Thanks for the feedback!

But I think any vocabulary can just as easily support that same caching
benefit with slash-based vocab namespace IRIs too, *without* having
to require an initial HTTP request for *each* term - i.e., by simply
returning the entire vocab on namespace IRI lookups.

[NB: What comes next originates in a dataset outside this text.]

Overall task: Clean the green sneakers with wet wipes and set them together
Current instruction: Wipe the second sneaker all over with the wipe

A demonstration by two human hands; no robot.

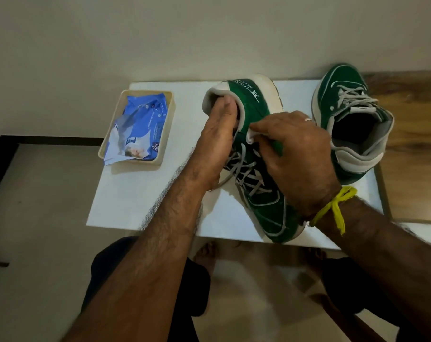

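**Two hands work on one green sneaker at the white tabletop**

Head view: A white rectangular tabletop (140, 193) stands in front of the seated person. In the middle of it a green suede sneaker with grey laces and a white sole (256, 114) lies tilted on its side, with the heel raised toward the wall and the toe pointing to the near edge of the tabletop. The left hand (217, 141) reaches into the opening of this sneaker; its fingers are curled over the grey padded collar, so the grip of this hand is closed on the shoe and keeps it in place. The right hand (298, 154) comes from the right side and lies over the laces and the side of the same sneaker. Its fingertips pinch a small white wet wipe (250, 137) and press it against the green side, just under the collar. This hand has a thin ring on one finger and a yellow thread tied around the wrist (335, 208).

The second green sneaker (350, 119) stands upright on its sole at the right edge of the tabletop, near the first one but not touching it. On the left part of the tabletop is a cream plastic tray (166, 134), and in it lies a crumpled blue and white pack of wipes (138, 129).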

I think QUDT is a really nice, simple example that very easily demonstrates
exactly this today. It has a slash namespace IRI, and if I only ever
request info on individual single vocab terms (e.g., try clicking now on `
https://qudt.org/schema/qudt/CurrencyUnit`) then yes, I'd encounter that
'HTTP request per lookup' you suggest (but I'd be getting precisely what I
asked for each time!).

But I can just as easily avoid that scenario today too by simply requesting
the vocab's namespace IRI instead - e.g., try it right now by just clicking
on `https://qudt.org/schema/qudt`. See - you get back the entire vocab
containing all the vocab terms in a single HTTP response, which can be
cached and keyed on that one namespace IRI (exactly as you would if they'd
used a hash instead). (I'm not familiar with Jena's OntDocumentManager, but
I'm sure its caching code could easily be extended to take advantage of
servers that choose to server up slash-based vocabularies as QUDT
demonstrates is so feasible today.)

So doesn't that demonstrate my whole point - i..e, that with slashes I can
get the best of both worlds (i.e., precise term-specific HTTP responses if
I want them, *and* the entire vocab in a single HTTP response if I want
that too)? Using a hash completely locks me out, forever, of being able to
achieve those lovely clean term-specific responses.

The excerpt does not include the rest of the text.